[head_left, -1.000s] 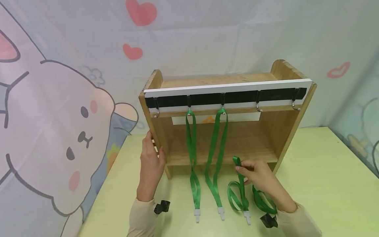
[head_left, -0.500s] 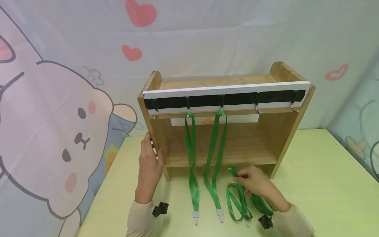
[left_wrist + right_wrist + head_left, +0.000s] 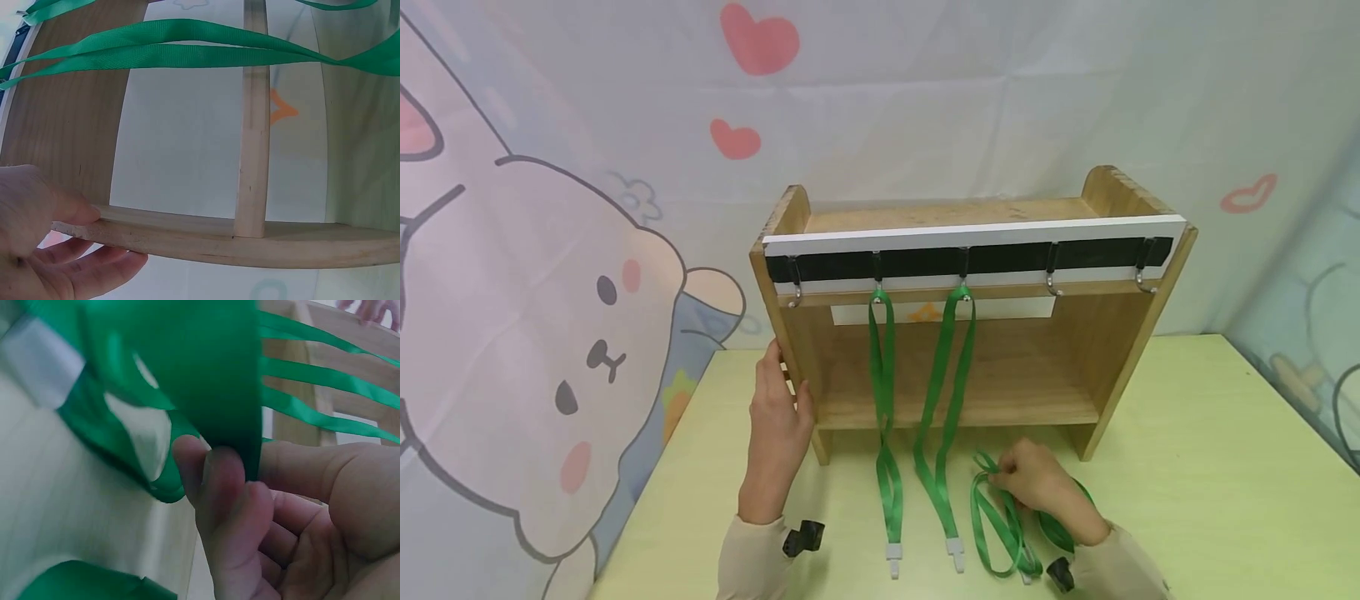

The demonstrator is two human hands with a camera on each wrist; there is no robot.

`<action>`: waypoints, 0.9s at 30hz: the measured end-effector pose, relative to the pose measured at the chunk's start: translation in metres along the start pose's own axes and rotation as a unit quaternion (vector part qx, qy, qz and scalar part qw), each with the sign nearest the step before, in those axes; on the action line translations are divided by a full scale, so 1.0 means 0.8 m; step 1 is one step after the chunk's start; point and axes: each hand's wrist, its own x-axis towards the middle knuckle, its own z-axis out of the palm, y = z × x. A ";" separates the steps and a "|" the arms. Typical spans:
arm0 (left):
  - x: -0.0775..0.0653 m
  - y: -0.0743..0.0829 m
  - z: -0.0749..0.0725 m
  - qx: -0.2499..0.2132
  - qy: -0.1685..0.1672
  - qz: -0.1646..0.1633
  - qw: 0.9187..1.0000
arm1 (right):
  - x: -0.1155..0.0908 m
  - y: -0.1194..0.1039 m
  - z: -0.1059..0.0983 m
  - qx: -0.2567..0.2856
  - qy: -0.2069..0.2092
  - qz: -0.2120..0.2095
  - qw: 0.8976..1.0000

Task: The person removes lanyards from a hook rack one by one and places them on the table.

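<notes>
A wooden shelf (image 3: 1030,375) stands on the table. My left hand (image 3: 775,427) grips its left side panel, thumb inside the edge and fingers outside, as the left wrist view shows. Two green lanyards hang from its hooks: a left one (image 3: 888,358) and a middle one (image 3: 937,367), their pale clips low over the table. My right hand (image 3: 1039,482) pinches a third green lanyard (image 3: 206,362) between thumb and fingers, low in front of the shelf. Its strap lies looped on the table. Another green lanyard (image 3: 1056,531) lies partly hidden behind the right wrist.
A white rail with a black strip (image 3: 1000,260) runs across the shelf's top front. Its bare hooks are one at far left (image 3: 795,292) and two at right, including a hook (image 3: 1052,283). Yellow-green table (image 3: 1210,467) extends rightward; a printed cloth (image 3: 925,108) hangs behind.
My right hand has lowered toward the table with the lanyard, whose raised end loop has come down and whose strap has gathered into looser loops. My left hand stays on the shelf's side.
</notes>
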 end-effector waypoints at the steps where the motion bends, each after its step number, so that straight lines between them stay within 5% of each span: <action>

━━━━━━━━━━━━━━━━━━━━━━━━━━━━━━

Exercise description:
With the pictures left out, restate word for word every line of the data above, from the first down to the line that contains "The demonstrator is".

Written solution:
[head_left, -1.000s] 
[head_left, -0.500s] 
[left_wrist + right_wrist + head_left, +0.000s] 

The demonstrator is two human hands with a camera on each wrist; there is no robot.

This concludes the output for the exercise.